TASK PROMPT | Take every line containing "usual" from the material and copy it.

RECORD EXCERPTS |
········

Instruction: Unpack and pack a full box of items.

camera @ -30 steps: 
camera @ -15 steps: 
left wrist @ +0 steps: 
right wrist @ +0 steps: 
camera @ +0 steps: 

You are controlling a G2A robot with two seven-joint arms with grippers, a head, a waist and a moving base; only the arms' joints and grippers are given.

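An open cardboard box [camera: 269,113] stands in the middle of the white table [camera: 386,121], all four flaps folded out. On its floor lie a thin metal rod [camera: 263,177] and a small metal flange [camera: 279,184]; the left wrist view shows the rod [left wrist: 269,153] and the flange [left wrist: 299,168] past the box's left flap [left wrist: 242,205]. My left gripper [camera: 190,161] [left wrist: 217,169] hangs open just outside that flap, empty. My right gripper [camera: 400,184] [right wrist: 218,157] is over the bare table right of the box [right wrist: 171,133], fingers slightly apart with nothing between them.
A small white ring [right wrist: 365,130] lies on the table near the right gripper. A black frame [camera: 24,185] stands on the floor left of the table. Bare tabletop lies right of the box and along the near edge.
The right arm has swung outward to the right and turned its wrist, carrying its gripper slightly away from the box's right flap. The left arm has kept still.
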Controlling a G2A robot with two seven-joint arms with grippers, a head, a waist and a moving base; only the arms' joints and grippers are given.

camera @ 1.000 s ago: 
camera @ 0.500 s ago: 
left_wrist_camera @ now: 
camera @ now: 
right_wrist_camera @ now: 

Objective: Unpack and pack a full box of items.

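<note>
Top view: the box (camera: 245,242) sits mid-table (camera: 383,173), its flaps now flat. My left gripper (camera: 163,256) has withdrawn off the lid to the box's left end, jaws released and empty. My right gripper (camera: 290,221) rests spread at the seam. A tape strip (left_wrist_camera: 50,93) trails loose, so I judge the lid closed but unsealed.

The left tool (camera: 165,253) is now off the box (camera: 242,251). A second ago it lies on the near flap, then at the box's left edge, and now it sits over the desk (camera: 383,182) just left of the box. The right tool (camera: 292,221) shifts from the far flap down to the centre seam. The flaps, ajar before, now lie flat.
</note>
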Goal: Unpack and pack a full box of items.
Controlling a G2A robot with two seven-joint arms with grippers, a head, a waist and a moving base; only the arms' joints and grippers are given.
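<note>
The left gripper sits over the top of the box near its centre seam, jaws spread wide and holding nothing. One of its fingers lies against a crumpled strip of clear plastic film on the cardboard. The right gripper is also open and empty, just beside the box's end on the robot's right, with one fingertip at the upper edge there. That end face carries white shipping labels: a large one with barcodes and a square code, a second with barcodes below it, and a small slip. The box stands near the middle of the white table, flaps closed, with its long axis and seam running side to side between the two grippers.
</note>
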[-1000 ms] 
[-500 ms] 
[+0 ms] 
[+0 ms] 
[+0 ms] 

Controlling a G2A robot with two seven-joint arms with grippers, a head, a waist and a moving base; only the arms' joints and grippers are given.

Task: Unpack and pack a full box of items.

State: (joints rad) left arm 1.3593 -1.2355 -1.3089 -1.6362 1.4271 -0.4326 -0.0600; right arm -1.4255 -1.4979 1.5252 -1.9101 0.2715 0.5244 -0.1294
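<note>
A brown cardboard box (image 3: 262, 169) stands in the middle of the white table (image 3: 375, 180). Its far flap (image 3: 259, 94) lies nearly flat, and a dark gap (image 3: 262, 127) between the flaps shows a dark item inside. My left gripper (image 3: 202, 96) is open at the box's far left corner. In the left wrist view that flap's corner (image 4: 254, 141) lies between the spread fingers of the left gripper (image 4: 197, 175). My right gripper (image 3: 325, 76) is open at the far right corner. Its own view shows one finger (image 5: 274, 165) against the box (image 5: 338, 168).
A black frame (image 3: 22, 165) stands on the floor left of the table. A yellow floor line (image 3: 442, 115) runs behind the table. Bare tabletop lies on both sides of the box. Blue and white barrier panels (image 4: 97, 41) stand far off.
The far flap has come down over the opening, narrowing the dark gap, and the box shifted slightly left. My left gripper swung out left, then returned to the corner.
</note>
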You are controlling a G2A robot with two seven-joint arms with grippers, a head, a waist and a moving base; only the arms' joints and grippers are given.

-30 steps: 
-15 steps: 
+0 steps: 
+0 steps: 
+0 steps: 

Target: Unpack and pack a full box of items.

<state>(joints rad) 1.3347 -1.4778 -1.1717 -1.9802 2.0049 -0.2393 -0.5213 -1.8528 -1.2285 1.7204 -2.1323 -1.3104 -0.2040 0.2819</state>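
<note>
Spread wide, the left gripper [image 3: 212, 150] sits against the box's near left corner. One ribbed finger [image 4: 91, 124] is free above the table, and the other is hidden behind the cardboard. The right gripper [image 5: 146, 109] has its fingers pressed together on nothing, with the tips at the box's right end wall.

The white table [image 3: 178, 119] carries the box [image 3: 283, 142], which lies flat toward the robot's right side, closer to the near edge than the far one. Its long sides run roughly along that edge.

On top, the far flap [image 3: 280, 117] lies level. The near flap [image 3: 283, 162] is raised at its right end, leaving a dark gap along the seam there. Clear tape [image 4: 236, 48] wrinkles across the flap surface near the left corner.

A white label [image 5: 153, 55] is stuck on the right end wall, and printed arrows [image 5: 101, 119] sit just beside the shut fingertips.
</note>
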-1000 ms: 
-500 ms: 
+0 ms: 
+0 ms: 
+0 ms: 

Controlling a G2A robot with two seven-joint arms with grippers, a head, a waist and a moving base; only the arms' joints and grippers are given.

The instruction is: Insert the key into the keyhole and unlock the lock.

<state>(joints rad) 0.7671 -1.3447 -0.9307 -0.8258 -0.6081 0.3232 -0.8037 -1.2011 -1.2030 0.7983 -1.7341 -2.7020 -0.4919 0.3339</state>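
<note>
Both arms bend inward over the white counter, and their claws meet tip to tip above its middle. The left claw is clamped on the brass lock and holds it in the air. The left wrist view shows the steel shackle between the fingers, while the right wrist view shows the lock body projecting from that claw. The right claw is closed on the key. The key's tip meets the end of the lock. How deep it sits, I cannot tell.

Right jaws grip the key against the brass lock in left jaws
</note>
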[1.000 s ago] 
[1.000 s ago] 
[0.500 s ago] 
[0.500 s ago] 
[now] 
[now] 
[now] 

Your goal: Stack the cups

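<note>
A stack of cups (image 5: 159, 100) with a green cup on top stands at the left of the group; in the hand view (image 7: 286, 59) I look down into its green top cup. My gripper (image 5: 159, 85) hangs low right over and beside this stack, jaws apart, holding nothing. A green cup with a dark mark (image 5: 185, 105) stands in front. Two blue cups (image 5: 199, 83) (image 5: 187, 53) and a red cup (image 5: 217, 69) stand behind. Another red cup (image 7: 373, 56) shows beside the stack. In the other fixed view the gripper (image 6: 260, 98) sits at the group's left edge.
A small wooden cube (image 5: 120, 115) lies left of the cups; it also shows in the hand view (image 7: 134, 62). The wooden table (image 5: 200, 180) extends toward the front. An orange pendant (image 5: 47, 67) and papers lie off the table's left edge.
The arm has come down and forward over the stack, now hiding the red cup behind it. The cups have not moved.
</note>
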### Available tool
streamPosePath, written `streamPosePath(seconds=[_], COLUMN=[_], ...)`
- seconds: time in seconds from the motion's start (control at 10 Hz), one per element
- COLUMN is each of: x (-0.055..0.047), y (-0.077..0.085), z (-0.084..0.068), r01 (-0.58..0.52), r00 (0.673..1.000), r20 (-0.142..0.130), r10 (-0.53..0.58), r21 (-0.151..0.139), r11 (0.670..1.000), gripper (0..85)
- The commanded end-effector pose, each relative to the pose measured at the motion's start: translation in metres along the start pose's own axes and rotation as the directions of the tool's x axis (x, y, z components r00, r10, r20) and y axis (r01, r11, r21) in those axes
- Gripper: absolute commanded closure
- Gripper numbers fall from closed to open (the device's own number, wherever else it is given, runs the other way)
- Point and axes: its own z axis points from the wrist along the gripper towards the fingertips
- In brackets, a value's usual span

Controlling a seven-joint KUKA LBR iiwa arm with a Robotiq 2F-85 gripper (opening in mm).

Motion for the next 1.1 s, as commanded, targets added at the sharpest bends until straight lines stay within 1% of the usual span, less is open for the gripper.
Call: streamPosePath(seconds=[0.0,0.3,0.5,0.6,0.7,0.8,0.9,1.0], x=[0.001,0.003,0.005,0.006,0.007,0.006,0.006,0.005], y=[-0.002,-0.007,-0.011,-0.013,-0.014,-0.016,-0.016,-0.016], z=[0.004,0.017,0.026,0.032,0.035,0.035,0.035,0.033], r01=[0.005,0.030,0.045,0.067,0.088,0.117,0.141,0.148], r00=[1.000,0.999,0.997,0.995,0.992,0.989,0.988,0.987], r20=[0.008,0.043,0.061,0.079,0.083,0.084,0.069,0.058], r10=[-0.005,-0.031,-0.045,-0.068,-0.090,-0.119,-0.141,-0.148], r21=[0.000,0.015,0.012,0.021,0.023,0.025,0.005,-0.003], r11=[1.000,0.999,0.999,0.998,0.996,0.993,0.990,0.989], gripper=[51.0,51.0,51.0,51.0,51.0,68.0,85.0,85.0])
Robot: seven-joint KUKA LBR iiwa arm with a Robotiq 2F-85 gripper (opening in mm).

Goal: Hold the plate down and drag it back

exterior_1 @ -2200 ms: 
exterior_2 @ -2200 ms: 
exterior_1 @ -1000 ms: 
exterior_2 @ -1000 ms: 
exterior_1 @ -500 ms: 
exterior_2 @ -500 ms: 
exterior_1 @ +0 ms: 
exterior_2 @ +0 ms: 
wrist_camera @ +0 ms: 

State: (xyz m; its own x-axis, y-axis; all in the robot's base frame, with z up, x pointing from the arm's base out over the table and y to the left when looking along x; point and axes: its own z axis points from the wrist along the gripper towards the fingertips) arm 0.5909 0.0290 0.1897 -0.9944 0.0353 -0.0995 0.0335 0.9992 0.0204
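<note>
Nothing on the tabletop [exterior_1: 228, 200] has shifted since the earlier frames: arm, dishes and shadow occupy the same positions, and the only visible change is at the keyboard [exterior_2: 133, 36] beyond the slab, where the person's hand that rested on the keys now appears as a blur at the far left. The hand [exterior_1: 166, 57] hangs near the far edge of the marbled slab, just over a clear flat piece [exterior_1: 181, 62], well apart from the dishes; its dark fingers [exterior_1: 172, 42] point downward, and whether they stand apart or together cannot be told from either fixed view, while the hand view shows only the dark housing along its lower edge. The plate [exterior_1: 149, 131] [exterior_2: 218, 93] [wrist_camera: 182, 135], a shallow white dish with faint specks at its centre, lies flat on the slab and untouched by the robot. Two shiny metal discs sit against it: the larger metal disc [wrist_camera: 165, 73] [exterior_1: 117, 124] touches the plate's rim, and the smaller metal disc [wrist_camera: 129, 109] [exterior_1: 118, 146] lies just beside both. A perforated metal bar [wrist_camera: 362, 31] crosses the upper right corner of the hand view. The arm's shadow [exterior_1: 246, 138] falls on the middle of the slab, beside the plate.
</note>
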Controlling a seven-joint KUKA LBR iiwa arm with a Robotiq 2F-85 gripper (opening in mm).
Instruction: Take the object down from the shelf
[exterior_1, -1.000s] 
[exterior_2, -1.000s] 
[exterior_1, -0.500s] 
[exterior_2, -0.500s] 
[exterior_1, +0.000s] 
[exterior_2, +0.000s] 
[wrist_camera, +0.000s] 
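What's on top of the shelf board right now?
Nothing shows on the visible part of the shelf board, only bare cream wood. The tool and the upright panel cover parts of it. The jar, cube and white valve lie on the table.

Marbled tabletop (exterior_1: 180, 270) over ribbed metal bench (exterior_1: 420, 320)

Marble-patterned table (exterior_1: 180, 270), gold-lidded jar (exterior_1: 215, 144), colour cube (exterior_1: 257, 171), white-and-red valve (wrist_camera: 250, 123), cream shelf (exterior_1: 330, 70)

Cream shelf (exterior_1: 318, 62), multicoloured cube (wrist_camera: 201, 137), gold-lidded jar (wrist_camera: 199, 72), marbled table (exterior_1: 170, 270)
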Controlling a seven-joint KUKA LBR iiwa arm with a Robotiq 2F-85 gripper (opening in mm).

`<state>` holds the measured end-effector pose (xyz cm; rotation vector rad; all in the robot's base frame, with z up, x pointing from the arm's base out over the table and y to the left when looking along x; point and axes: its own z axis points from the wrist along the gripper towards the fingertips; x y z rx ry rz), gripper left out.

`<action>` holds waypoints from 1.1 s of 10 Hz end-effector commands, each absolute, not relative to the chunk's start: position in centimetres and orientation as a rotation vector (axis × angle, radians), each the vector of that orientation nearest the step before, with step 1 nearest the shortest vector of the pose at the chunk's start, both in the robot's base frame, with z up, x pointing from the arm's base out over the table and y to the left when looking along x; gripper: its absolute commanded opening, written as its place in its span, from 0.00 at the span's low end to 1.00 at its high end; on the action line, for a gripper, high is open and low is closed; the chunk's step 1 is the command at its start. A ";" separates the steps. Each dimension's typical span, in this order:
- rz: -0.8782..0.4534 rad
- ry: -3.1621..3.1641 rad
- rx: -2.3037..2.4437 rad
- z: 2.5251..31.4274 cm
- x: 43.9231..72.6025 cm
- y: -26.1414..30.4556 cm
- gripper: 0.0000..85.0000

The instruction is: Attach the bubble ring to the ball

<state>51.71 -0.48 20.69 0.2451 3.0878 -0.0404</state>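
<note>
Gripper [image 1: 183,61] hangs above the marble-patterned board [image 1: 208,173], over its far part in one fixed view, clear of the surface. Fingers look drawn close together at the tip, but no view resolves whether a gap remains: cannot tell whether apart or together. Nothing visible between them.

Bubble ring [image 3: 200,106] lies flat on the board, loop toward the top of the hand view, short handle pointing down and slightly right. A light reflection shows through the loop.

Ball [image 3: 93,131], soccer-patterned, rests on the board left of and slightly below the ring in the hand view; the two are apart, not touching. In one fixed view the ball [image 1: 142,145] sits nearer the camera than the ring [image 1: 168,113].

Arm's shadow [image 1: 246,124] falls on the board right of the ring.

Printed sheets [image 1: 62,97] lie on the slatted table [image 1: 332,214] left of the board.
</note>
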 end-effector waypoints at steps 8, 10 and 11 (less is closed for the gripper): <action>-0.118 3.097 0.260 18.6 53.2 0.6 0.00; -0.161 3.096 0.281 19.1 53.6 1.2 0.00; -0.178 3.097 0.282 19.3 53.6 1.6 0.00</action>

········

EXERCISE RESULT |
- In brackets, a value's usual span
Motion for the next 1.1 s, as commanded, targets added at the sharpest bends until straight lines stay within 1% of the usual span, less is open for the gripper.

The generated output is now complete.